Style the girls’ hair and here comes their favorite part: picking out the hair ribbons that match their dresses. Clip barrettes to the ends of their ponytails, pin a bright bow to their pigtails. Inspect their knees for ash.

Cry out for the industrial-sized lotion bottle and attack those ashy knees. Pile everyone into the Lincoln after carefully wrapping their offering coins into embroidered handkerchiefs. Arrange those beautiful black children in a row on your regular pew. Sorry, Sister Campbell, my grands are visiting and they are taking your seat. Pass down to each a hard butterscotch candy and a final warning hush. The service is beginning.

This custom doll by Jacqueline Bryant Campbell wears a dress made from the author’s daughter’s baptismal gown.

This custom doll by Jacqueline Bryant Campbell wears a dress made from the author’s daughter’s baptismal gown.

- Erica Hoskins Mullenix is a freelance writer and editor, and a contributing editor here at Dead Housekeeping. Besides personal essays detailing her life as an introverted middle kid, bewildered but kickass mother and special needs parent, she also writes short fiction. Proudly an alum of Howard University in Washington, D.C., Erica created the online writer’s community known as yeah write in April 2011. She has had essays published in Salon, The Houston Chronicle, PANK, and other print and online publications. Her fiction and other writing can be found on her personal blog. Follow Erica on Twitter @freefringes

- Jacqueline Bryant Campbell is a contributing editor at Dead Housekeeping, and you can admire and order her dolls at her shop, Jacq's Dolls.

How to Rag Curl Hair

Start with a cloth: an old T-shirt, a ripped pillowcase. Scissors, the good ones you hide in your sewing chest to keep them from being dulled on construction paper and those plastic packages that make you cry with frustration.

Cut the cloth into longish strips.

Wash and comb your daughter’s hair. Use no-tears shampoo and a wide-toothed comb. They won’t keep her hair from snarling or prevent the wailing that follows, but denial is as important in this endeavor as in all things.

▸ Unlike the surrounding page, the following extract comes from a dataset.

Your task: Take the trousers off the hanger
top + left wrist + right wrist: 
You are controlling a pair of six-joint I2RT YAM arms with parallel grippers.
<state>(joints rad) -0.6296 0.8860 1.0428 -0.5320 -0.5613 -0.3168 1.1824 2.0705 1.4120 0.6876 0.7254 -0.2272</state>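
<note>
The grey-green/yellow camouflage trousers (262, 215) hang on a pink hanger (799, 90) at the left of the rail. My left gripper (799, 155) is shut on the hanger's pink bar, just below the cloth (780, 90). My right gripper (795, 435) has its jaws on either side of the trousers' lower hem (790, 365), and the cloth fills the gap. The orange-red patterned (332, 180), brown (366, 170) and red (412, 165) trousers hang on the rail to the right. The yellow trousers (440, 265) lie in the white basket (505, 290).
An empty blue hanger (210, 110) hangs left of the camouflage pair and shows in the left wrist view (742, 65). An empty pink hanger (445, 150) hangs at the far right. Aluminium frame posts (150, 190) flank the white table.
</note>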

She has your grandmother’s hair, identical to the locks that nestle between the pages of the old books packed into the cedar chest your father made you. It cracked when your husband moved you out West. Things break sometimes, but it doesn’t mean you love them any less.

While the hair is still damp, grasp a small section. Slide a strip of cloth to the very ends and roll the hair up into a tight curl. Knot the ends of the strip together in a single, simple twist. Make it tight, so that it can’t easily be undone. There are things you wish you could undo, but this isn’t one of them.

When you have curled all her hair, let the child sleep. Kiss her. Sing her a lullaby. Tell her a story where everyone winds up happy. There’s no need to alarm her.

In the morning, release everything and shake out the curls. Admire your hard work.

It will be undone again by evening.

 

- Lisa Péré is a freelance writer and editor with too many pets and not enough time. Her specialties are mortifying teenagers and indulging in hyperbole. She is uniquely bad at housekeeping. She lives happily in Colorado, with her two children and a plethora of Oxford commas.